When analyzing properties of a function on an interval, pay close attention to whether the interval is open `()` or closed `[]`. Endpoints are included in closed intervals but excluded from open intervals, which can be critical for questions about attaining maximums, minimums, or specific values like zero.

Answer 1

The Correct Option is C

Step 1: Problem Overview:
We analyze \(f(x) = \sin x\) on \([-\frac{\pi}{2}, \frac{\pi}{2}]\).

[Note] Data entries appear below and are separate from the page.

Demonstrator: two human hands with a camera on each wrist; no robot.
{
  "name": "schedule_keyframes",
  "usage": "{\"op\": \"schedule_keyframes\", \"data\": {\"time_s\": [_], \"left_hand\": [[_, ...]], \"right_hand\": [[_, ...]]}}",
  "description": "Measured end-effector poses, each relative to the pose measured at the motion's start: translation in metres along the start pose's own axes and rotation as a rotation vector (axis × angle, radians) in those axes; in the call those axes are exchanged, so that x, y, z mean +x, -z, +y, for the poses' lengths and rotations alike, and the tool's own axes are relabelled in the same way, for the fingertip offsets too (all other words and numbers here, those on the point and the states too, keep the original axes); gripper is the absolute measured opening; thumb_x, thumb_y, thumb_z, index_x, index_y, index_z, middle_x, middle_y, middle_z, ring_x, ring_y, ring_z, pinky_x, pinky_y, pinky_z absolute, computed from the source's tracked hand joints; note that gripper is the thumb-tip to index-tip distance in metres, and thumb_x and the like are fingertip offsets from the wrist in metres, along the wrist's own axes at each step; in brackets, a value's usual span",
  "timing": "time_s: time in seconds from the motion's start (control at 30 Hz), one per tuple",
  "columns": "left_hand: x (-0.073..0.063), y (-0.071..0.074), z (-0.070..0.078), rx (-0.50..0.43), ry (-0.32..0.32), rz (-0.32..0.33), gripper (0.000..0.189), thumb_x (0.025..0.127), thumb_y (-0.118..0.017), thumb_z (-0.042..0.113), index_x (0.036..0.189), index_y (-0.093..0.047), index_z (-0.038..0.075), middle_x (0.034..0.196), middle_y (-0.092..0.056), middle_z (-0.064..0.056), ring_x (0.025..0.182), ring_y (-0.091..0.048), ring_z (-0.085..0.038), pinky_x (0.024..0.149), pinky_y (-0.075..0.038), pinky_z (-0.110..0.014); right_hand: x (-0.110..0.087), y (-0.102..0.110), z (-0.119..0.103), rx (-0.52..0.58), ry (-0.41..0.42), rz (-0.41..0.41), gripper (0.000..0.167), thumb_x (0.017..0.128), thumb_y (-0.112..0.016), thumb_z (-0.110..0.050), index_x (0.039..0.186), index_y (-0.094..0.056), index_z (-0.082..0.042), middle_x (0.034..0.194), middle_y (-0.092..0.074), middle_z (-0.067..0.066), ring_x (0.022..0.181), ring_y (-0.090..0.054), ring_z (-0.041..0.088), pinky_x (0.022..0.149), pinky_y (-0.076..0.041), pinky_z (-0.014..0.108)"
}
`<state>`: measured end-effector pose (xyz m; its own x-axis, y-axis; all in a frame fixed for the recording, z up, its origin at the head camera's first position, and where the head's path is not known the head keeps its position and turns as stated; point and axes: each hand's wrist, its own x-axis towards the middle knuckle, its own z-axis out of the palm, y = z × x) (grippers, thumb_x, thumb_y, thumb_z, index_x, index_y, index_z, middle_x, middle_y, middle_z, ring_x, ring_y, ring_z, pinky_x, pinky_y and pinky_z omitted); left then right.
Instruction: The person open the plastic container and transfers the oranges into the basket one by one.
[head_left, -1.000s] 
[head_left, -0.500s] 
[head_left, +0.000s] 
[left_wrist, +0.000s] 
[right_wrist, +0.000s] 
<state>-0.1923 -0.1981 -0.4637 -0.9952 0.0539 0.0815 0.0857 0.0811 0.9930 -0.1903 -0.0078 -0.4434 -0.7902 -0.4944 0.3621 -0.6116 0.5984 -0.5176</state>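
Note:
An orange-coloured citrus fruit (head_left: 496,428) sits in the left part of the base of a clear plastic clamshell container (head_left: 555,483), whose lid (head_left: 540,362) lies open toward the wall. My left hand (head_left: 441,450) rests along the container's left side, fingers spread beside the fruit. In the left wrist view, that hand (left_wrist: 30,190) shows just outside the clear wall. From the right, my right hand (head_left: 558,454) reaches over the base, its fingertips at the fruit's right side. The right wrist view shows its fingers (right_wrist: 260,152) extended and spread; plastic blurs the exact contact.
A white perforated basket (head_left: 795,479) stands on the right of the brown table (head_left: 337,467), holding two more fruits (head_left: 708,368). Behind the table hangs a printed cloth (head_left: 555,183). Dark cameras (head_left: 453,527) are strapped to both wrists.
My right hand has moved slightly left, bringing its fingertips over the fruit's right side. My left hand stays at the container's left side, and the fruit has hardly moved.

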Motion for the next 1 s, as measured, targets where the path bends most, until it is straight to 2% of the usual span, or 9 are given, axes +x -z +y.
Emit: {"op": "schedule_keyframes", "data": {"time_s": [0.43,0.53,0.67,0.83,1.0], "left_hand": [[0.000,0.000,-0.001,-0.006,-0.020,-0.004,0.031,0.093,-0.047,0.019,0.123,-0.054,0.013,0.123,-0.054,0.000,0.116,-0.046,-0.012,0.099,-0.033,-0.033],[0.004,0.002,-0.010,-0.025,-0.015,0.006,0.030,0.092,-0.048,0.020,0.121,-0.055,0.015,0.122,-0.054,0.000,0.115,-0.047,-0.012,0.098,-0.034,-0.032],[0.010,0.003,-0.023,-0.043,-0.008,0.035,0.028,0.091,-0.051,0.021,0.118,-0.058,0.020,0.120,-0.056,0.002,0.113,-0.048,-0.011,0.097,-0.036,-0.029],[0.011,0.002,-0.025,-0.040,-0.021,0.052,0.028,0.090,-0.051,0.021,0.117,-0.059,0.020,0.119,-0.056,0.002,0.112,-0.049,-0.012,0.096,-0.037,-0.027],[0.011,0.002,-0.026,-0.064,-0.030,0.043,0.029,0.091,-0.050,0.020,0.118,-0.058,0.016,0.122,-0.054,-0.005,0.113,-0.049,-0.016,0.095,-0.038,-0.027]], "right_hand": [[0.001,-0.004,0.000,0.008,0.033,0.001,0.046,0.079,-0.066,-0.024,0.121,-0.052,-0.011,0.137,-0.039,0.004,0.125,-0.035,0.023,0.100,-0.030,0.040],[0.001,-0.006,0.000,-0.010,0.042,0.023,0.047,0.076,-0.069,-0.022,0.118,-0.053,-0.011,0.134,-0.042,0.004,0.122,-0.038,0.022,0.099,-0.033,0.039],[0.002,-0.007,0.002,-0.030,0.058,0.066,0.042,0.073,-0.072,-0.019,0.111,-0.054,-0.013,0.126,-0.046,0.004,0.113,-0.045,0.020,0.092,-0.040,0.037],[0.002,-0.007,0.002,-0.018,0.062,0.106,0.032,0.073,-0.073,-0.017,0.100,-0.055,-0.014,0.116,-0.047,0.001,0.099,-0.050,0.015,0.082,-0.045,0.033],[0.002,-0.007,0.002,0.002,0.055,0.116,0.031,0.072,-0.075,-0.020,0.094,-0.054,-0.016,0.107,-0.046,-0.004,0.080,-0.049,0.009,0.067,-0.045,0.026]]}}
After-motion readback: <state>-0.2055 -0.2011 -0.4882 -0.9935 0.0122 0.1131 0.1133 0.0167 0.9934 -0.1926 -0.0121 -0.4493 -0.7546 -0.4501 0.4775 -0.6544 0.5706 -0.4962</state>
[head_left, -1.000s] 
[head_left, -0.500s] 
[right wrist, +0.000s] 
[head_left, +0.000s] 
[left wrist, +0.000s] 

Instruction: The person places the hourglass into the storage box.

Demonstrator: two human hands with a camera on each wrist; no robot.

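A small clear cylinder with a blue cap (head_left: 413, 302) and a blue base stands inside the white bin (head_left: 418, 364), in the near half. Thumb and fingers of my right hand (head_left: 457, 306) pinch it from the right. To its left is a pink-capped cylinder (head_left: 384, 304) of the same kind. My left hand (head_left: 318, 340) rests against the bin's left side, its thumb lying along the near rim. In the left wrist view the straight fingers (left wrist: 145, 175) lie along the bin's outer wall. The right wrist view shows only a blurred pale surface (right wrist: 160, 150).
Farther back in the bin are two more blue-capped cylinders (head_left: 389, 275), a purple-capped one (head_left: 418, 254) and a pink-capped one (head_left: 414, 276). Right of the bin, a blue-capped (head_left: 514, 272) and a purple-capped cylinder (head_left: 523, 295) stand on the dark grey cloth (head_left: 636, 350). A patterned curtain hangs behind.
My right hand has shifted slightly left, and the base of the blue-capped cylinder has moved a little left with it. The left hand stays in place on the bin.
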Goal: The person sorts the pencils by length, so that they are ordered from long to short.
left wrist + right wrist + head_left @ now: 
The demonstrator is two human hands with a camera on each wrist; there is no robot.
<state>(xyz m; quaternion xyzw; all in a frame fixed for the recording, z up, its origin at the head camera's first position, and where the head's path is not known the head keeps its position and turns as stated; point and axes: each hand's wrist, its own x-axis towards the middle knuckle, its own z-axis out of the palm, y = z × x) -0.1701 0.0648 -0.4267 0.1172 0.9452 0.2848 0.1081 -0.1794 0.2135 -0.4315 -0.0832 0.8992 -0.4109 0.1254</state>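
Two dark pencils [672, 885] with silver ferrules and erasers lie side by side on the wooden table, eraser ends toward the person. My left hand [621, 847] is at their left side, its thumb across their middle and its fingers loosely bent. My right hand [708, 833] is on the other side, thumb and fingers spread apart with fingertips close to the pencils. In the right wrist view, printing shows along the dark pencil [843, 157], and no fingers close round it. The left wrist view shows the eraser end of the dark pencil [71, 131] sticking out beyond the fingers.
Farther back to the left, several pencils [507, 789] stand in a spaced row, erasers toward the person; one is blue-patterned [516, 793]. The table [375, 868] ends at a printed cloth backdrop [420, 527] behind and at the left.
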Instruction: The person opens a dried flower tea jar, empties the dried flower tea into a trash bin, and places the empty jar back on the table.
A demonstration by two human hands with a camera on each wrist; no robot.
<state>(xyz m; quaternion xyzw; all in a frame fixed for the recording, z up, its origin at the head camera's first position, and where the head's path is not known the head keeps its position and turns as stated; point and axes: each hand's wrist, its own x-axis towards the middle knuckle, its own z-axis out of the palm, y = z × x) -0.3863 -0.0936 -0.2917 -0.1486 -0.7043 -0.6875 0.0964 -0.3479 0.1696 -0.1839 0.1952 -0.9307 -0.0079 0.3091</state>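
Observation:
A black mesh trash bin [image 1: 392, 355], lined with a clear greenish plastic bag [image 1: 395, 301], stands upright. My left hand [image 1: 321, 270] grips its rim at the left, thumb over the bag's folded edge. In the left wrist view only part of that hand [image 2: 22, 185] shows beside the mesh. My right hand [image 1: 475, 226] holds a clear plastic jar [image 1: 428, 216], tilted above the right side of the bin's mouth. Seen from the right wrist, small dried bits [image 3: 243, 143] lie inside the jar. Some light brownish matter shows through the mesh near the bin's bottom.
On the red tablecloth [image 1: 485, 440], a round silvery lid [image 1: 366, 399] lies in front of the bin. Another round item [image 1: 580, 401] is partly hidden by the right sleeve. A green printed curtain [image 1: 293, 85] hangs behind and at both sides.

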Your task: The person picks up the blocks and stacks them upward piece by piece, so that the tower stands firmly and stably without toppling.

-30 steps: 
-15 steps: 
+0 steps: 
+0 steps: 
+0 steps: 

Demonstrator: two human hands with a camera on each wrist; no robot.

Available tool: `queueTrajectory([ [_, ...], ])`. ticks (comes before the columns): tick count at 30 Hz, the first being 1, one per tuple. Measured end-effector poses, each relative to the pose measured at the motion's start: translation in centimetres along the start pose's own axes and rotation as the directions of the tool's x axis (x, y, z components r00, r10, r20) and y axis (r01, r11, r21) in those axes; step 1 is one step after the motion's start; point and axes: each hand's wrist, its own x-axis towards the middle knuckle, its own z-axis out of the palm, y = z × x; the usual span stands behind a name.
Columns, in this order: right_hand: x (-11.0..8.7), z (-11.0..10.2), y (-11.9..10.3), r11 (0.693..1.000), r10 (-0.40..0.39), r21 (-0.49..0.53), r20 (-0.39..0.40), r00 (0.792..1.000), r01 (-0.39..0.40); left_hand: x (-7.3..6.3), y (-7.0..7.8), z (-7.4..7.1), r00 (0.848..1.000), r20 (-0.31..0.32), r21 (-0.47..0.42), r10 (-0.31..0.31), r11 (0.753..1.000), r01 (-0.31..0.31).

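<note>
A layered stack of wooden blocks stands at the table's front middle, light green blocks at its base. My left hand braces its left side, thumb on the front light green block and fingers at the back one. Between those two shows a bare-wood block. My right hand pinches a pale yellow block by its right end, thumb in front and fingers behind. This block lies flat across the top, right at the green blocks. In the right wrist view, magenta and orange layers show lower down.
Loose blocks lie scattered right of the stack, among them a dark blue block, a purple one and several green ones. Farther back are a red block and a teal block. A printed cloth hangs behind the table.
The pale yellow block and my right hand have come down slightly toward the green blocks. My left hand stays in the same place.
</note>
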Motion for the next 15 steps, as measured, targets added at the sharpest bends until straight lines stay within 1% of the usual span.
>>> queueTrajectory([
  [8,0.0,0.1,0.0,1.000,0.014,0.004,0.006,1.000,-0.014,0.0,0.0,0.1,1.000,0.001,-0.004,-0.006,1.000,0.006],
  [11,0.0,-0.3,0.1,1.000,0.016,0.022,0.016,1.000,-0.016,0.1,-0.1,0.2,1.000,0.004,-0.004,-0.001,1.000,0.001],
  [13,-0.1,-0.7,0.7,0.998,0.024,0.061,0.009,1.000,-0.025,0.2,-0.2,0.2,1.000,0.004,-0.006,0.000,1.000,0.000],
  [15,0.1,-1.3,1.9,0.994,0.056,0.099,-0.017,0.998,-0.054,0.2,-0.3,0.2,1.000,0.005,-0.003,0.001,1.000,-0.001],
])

We examine \(f'(x)\) on \((-\frac{\pi}{2}, \frac{\pi}{2})\) to find the false statement.
Step 2: Analysis:
First, find the derivative of \(f(x)\):
\(f(x) = \sin x\)
\(f'(x) = \cos x\)
Evaluate each statement for \(f'(x) = \cos x\) on \(x \in (-\frac{\pi}{2}, \frac{\pi}{2})\).
(A) \(f'\) is continuous on \((-\frac{\pi}{2}, \frac{\pi}{2})\): \(f'(x) = \cos x\) is continuous everywhere, including this interval. TRUE.
(B) \(f'\) is bounded on \((-\frac{\pi}{2}, \frac{\pi}{2})\): On \((-\frac{\pi}{2}, \frac{\pi}{2})\), \(0<\cos x \le 1\). The function is bounded. TRUE.
(C) \(f'(x) = 0\) for some \(x \in (-\frac{\pi}{2}, \frac{\pi}{2})\): Solve \(\cos x = 0\). Solutions are \(x = \pm \frac{\pi}{2}, \pm \frac{3\pi}{2}, \dots\). None are within \((-\frac{\pi}{2}, \frac{\pi}{2})\). FALSE.
(D) \(f'(x) = 1\) for some \(x \in (-\frac{\pi}{2}, \frac{\pi}{2})\): Solve \(\cos x = 1\). Solution is \(x = 0\), which is in \((-\frac{\pi}{2}, \frac{\pi}{2})\). TRUE.
Step 3: Conclusion:
The false statement is (C).